_TASK BRIEF_:
I need the entries printed again word for word, without the images.

[Opening TASK DATA section]

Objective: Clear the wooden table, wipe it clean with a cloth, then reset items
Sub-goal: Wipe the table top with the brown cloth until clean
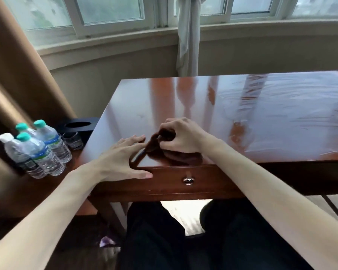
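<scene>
Water bottles [39, 149] upright left of worktop [261, 114], left hand [121, 158] flat, fingers straight, at near edge, dark cloth [154, 147] bunched, long axis near-left to far-right, right hand [180, 136] pinching its upper end

The glossy reddish wooden bench [213, 106] carries a dark brown cloth [176, 154] bunched at its front edge, toward the front left corner. Streaky wet smears cover the bench's right half.
</scene>
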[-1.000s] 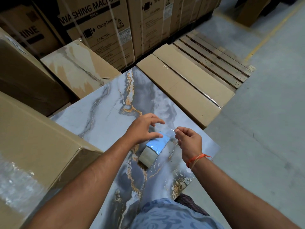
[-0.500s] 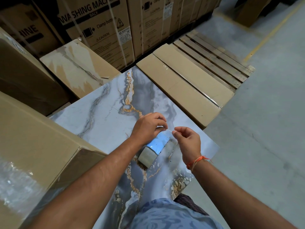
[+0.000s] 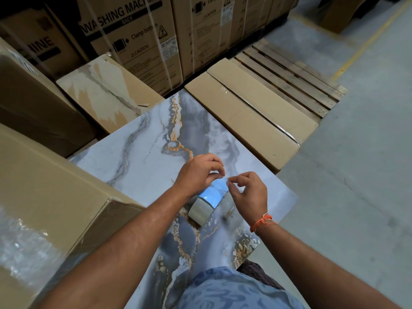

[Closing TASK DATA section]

_YOUR RESPONSE_:
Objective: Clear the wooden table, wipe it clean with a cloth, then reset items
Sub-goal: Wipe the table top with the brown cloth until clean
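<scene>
Water bottles [39, 149] upright left of worktop [261, 114], left hand [121, 158] flat, fingers straight, at near edge, dark cloth [154, 147] bunched, long axis near-left to far-right, right hand [180, 136] pinching its upper end

The glossy reddish wooden bench [213, 106] carries a dark brown cloth [176, 154] bunched at its front edge, toward the front left corner. Streaky wet smears cover the bench's right half.
</scene>
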[-1.000s] 
[-0.500s] 
[+0.000s] 

The exercise was answered in full.